A case report of Streptococcus pyogenes soft tissue infection treated without surgical intervention was presented. A 12-month-old male patient presented in the paediatric emergency department with fever every 6 hours, temperature of 40.5˚C, with 2 days of evolution and pain in the right shoulder with limited mobility. He also had a discrete cough and low appetite since the day before. Chickenpox was diagnosed the day before the onset of fever. Ibuprofen was given on the first day of the symptoms. He had no significant family history, and all his vaccines were up to date. On physical examination, vesiculo-papular exanthema with scattered crusts were observed. In addition to redness, heat and swelling right shoulder, while the remaining examination was unremarkable.
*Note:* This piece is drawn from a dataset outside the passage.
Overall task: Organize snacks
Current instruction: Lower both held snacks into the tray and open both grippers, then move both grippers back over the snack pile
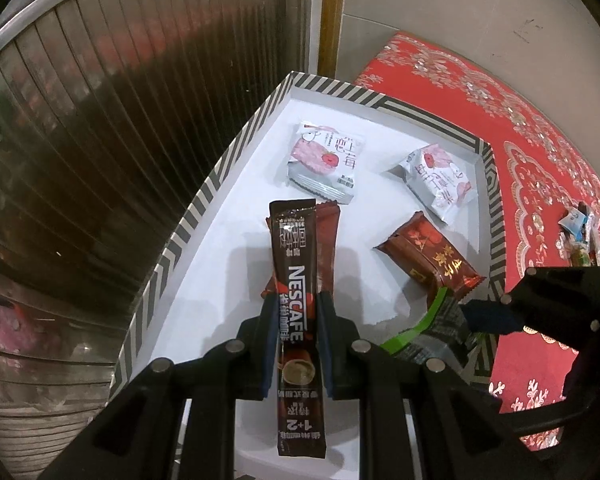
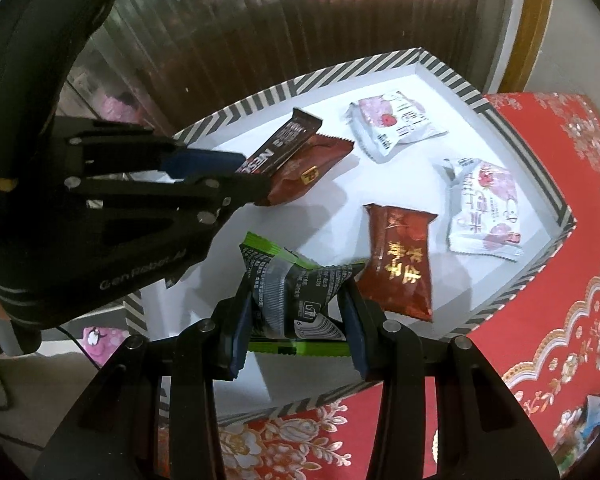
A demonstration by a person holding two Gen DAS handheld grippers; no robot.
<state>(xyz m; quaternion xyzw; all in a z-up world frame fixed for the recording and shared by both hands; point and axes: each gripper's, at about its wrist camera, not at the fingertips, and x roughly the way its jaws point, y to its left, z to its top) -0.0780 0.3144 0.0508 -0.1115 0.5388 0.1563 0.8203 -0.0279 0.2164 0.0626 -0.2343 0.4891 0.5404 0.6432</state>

Blood test revealed anemia, leukocytosis, and elevated C-reactive protein (CRP). Ultrasound of the shoulder revealed no valvular joint effusion. Thickening and densification of subcutaneous cellular tissue, in relation with inflammatory/infectious process was observed. Soft tissue infection was suspected from these findings. Intravenous acyclovir, clindamycin and flucloxacillin was started. Blood culture test was positive for Streptococcus pyogenes. A hypothesis of necrotizing fasciitis was made after a repeat ultrasound on day 2. After 2 days flucloxacillin was stopped, penicillin and amoxicillin were started. On day 4 magnetic resonance imaging (MRI) revealed elongated fluid collection in the muscles of the posterior aspect of the shoulder. Diffuse edema of the muscular planes with no signs of osteomyelitis. A diagnosis of soft tissue infection was made. At the time of discharge, ultrasound showed no cellulitis and no clear signs of fasciitis. Blood parameters also improved. Key points to the success of this case included that low threshold of suspicion for bacterial over infection if the evolution is not as expected. Early empiric antibiotic therapy and fast transition to targeted antibiotic therapy were the key interventions. In addition to close clinical, analytical, and imaging monitoring.
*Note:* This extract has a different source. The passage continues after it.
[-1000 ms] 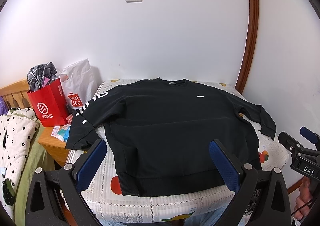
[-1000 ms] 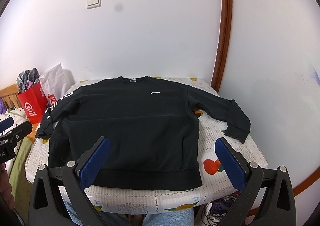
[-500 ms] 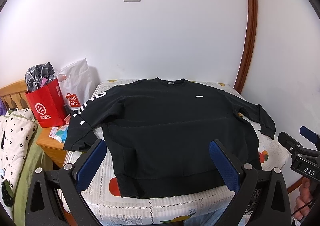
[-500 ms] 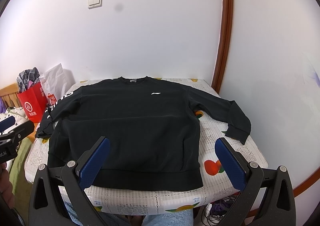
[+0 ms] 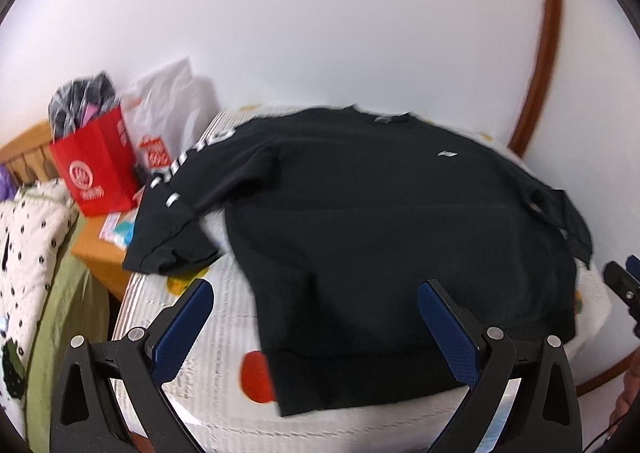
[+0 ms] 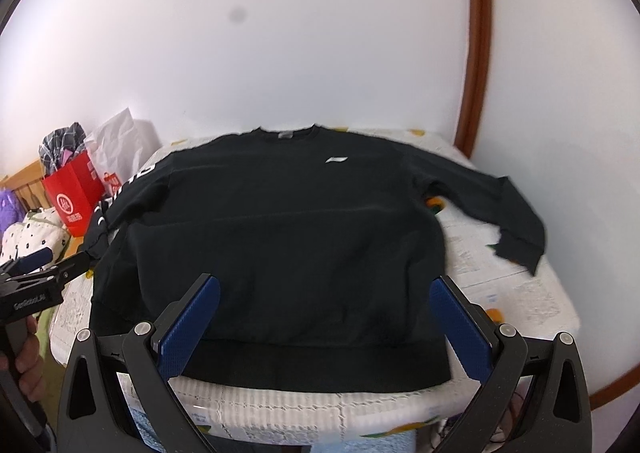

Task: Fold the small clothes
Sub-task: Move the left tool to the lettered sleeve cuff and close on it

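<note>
A black sweatshirt (image 5: 392, 221) (image 6: 280, 237) lies flat and face up on a small table, both sleeves spread out, a white logo on its chest. Its left sleeve (image 5: 176, 213) carries white lettering and hangs over the table's left side. The right sleeve's cuff (image 6: 520, 245) rests near the table's right edge. My left gripper (image 5: 316, 329) is open above the hem's near left part, holding nothing. My right gripper (image 6: 324, 325) is open above the middle of the hem, also holding nothing. Neither touches the cloth.
The table wears a white cloth with fruit prints (image 6: 500, 285). A red paper bag (image 5: 96, 173) and a white plastic bag (image 5: 172, 117) stand on a wooden stand at the left. A spotted quilt (image 5: 28, 237) lies beyond. Walls and a brown door frame (image 6: 476, 53) close the back.
My left gripper has swung down and to the left, closer to the sweatshirt's left sleeve and hem. My right gripper has edged slightly nearer the hem. The sweatshirt has not moved.
</note>
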`<control>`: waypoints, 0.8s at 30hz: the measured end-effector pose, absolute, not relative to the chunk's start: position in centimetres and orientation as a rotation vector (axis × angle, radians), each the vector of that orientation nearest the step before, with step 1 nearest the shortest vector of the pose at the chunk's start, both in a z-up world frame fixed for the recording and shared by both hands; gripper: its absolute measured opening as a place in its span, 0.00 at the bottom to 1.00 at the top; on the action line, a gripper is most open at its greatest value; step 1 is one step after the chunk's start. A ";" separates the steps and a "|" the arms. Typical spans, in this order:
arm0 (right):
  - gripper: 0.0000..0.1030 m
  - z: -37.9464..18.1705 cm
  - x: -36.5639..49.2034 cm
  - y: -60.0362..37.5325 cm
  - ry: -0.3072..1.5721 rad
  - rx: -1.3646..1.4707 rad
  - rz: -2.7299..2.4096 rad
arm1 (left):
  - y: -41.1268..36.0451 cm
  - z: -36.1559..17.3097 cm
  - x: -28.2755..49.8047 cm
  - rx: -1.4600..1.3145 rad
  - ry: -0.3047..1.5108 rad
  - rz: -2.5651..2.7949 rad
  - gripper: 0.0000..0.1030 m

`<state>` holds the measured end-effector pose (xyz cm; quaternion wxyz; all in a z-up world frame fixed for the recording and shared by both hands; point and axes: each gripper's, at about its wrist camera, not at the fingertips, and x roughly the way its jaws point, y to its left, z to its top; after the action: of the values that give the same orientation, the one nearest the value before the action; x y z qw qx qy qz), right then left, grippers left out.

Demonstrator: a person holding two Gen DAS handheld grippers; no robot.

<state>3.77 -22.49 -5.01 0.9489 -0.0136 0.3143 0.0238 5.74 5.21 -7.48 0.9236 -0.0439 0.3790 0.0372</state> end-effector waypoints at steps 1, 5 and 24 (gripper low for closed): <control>1.00 -5.4 4.1 -22.3 0.645 -0.027 0.053 | 6.1 -8.1 6.1 -0.097 0.792 0.093 0.99; 1.00 -7.4 6.3 -21.5 0.676 -0.023 0.078 | 9.4 -10.7 7.1 -0.105 0.845 0.163 0.99; 1.00 -13.8 15.1 -16.0 0.861 -0.115 0.113 | 17.1 -17.9 12.9 -0.030 0.913 0.297 0.98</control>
<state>15.06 -16.04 -13.78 0.9057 -0.0556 0.4167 0.0548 12.90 17.12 -17.92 0.8868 -0.0146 0.4393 0.1430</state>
The second case was on purpura fulminans secondary to varicella-zoster infection in a 4-year-old girl with unknown vaccination status. The child was presented with complaints of bruises spreading from her right leg to the gluteal region 3-4 days after suffering chickenpox, which changed color from red to black during hospitalization. Due to thrombocytopenia and disturbances in the coagulation parameters she received fresh frozen plasma and erythrocyte suspension and was on meropenem therapy. Loss of movement and sensation was reported. Doppler ultrasonography detected arterial thrombosis. The child looked well, on physical examination the following was observed, ecchymotic and purpuric areas on the right leg, right toe necrosis, purpuric area on the left heel area, nonpalpable right foot dorsal pulse, loss of muscle strength and sensation below the right knee, and vesicular lesions scattered on the trunk out of which some were crusted.
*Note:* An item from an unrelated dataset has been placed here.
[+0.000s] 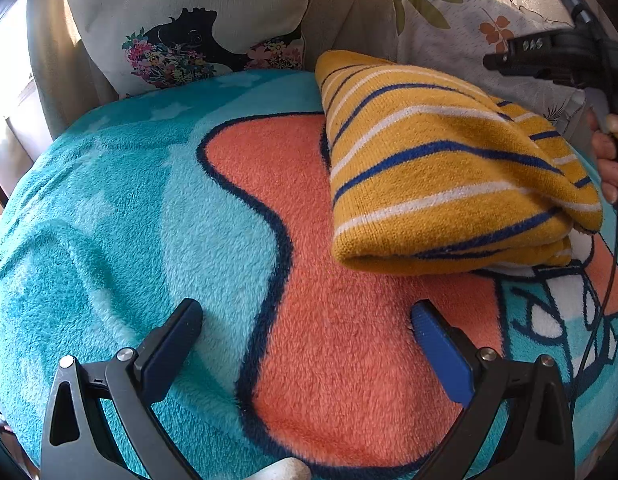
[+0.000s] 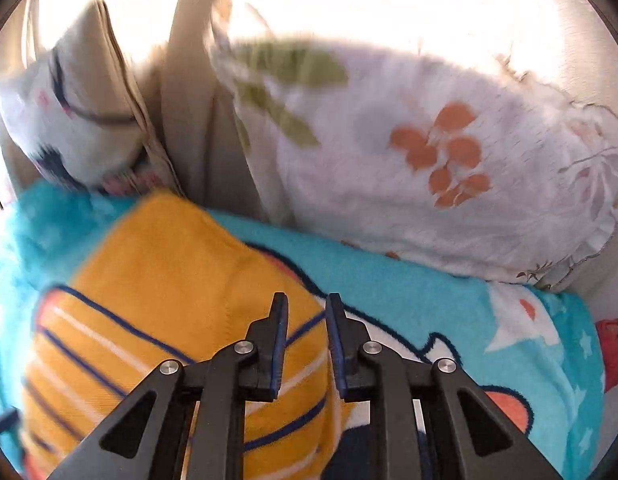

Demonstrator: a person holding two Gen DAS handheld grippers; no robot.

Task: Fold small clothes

Clinical investigations showed she was anemic; fibrinogen levels were quite low and d-dimer levels were high. Computed tomography angiography revealed triphasic current at the popliteal artery. Contrast defect at the midcrural segmental level in the right anterior-posterior tibial and peroneal artery compatible with ischemia and arterial thrombosis. Coagulation cascade protein assays showed very low protein S levels and varicella-zoster virus antibody test was positive.
The child was transferred to pediatric intensive care unit, thrombolytic therapy was discontinued, anticoagulant therapy was started, along with meropenem, teicoplanin and clindamycin treatment. A multi-disciplinary follow-up was done, surgical debridement specimens included, Acinetobacter baumannii, Enterococcus spp., Candida spp., Stenotrophomonas maltophilia, Escherichia Coli, Bacteroides fragilis, Corynebacterium striatum, Methicillin sensitive, Staphylococcus epidermidis, and Streptococcus salivarius. Antibiotic and antifungal therapies were arranged according to the isolated micro-organisms’ antimicrobial and antifungal susceptibility results. The presence of necrotic tissue and insufficient vascularization was observed. It was further concluded that purpura fulminans remains as a clinical diagnosis that requires a high index of suspicion during early patient presentation. It was emphasized that vaccination can prevent Varicella zoster and its life-threatening complications such as purpura fulminans, therefore as pediatricians need to support that every child receives their vaccination.
European Society for Paediatric Infectious Diseases (ESPID) 41st Annual Meeting 2023, 8th May – 12th May 2023, Lisbon, Portugal.